(Supplied data):
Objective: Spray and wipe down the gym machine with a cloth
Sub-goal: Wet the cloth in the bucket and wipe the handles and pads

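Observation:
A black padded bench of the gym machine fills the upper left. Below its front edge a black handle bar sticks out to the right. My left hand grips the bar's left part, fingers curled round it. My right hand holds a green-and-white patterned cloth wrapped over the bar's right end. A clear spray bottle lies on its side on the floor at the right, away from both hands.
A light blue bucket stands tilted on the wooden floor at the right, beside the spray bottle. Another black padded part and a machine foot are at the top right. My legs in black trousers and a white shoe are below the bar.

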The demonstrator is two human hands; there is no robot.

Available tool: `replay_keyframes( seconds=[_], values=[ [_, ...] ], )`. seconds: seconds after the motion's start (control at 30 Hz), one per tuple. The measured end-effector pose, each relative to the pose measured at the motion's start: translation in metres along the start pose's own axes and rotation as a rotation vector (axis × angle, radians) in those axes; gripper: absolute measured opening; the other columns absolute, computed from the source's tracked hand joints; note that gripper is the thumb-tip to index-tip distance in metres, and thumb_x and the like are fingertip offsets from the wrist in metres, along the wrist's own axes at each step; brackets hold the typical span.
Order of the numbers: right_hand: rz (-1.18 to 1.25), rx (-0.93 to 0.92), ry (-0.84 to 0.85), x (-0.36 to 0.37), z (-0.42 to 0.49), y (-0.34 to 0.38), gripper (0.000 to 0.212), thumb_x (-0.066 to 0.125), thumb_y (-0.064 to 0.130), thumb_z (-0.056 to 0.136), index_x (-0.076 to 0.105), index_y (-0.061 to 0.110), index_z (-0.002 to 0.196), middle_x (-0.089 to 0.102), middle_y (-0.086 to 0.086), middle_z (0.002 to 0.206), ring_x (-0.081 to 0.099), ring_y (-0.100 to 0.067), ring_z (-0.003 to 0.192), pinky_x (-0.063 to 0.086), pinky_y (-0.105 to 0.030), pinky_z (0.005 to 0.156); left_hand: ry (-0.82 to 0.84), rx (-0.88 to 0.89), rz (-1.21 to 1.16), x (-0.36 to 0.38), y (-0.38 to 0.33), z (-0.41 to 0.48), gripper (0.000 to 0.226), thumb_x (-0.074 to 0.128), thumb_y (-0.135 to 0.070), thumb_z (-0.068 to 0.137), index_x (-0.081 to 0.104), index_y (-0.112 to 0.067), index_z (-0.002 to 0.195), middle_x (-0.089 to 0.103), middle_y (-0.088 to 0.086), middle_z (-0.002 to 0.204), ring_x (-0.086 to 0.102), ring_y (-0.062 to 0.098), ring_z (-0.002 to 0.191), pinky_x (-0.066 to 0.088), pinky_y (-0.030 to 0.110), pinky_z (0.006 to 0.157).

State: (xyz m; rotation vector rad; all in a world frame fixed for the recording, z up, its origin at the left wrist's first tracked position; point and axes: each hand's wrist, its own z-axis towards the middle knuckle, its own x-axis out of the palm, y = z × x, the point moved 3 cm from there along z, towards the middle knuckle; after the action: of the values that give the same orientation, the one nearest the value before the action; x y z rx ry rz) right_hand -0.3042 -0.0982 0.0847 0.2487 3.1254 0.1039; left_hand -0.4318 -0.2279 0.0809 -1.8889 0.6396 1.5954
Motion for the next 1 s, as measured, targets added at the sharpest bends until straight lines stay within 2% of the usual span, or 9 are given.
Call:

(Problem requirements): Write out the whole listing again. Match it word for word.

(Exercise response):
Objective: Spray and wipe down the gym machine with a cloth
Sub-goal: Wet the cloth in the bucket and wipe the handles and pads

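Observation:
A black padded bench of the gym machine fills the upper left. Below its front edge a black handle bar sticks out to the right. My left hand grips the bar's left part, fingers curled round it. My right hand holds a green-and-white patterned cloth wrapped over the bar's right end. A clear spray bottle lies on its side on the floor at the right, away from both hands.
A light blue bucket stands tilted on the wooden floor at the right, beside the spray bottle. Another black padded part and a machine foot are at the top right. My legs in black trousers and a white shoe are below the bar.
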
The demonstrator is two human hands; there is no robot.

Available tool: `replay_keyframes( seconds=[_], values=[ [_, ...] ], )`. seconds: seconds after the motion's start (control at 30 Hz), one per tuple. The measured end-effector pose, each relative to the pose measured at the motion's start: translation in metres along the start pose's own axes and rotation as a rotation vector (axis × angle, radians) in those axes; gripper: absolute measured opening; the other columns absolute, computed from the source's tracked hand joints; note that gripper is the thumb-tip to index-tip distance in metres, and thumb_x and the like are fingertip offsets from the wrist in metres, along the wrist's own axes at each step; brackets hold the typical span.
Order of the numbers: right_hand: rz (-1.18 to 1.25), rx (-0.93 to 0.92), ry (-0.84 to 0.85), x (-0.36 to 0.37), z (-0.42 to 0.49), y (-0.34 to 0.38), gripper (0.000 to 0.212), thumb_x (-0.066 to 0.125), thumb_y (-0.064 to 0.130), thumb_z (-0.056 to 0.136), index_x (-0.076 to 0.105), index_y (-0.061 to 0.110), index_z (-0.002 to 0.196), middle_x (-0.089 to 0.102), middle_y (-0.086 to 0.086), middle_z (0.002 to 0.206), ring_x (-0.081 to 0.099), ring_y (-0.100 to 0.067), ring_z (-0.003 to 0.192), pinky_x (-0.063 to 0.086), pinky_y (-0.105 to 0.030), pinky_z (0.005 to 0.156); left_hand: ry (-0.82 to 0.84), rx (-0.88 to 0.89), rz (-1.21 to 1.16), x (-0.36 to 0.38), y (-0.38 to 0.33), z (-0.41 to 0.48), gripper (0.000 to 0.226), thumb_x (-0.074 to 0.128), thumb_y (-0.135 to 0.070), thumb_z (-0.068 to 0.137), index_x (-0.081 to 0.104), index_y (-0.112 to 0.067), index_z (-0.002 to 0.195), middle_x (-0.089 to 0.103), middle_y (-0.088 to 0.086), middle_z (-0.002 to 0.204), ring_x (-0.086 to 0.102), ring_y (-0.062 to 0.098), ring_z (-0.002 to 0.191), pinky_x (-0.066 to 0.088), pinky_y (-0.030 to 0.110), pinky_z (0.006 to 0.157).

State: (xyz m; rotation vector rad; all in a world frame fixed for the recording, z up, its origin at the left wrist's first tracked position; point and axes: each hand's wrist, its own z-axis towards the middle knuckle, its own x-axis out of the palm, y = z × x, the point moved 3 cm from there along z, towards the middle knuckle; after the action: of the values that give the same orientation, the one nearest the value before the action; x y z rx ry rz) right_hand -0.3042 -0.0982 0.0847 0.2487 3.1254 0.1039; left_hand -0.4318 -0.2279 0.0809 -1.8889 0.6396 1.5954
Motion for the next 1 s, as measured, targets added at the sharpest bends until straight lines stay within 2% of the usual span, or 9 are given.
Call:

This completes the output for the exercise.